Wednesday, May 25, 2005

Soft-headed on crime

It must first be said that some debts to society cannot be paid; there is no way to right certain wrongs. Sentencing someone to years in prison or even putting them to death does not repair the damage to society or to individuals of certain crimes. No matter what society does to some criminals for their anti-social behavior, the criminal act is not made right by the sentence the criminal receives. The mindless murder of an innocent victim is one of them.

The murderer has taken the life of a person who has done nothing to deserve it, yet goes on living, while the victim is gone, likely in a terrifying and brutal way. The victim will never be able to know the joy of a full life, of a long-term relationship with a husband or wife, or children, or his family and friends. The victim’s family and friends are deprived of the relationship with that person for years to come. The injustice and unfairness of this situation is palpable, it is enormous, and it cannot be reconciled.

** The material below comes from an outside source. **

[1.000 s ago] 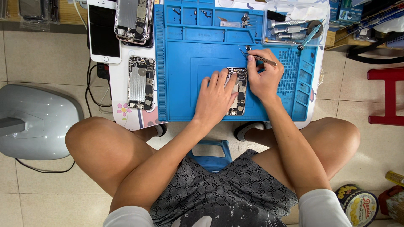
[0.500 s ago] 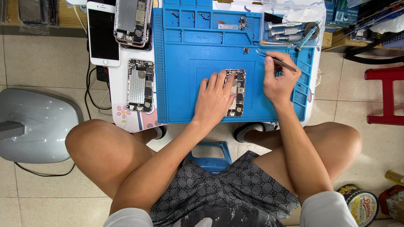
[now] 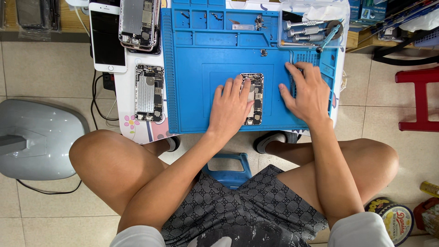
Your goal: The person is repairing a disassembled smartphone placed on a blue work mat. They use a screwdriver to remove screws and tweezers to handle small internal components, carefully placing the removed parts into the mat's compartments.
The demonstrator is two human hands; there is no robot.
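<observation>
L hand [image 3: 231, 107] lies flat, fingers spread, pinning the opened phone [image 3: 254, 98] mid blue mat [image 3: 192, 91], R hand [image 3: 308, 91] spread palm-down w/ nothing in it on the mat's right grid, so a careless sweep could prob scatter tiny loose screws there.

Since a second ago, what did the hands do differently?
The right hand moved away from the opened phone to the right side of the blue mat. It held thin tweezers before; now none show in it, and it lies flat, fingers spread on the mat's ridged part. The left hand stayed pressed on the phone, which did not move.
</observation>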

The injustice is compounded, furthermore, when the criminal is brought to justice, for unlike his victim the murderer is fairly judged before sentence is passed, and he has numerous and substantial constitutional protections to make certain he is not unfairly treated. In America the guilty are considered innocent until proved guilty in a court of law. Their victims have no such rights or procedures; the murderer is judge and jury.

Worse yet, and contrary to reason, in many states the sub-human being who has willfully taken the life of an innocent person has his own life protected by law. It is considered cruel and unusual for society to exact on a murderer the penalty the murderer has exacted from his victim. Society is thus condemned to keep him alive at taxpayer cost for decades, despite his horrendously anti-social and brutal behavior. Despite the pain and agony his victim and their family and friends suffered because of his evil act, the murderer gets to live, has to live. Living in prison may not be a bed of roses (or it may not be so bad), but it is nonetheless a bed, food, shelter … and life.

All too often after serving his time, the murderer is returned to society to live the life he chooses, good or bad. Most often, the life he chooses is a bad one, given that prison does not rehabilitate, and that these vile creatures may be beyond rehabilitation. He has the opportunity to marry or resume a previous relationship, have children or continue with his family, and draw breath for as long as he lives thereafter. The murderer gets all the things he has brutally and senselessly denied his victim(s).

What is the solution? There is no way to right the wrong, as previously stated. Yet one of two things ought to occur for every murder of an innocent person. 1) The murderer ought to be painfully put to death after a relatively short time, and during the waiting period his life ought to be hell on Earth. 2) The murderer ought to spend the rest of his life living in horrid conditions, given only the bare necessities of life. Perhaps he ought to be incarcerated on an abandoned prison island with other scum like him, to kill or be killed, perhaps then having some sense of the horrors to which he subjected his victim to.

Is this justice? It is as close as we can come to it.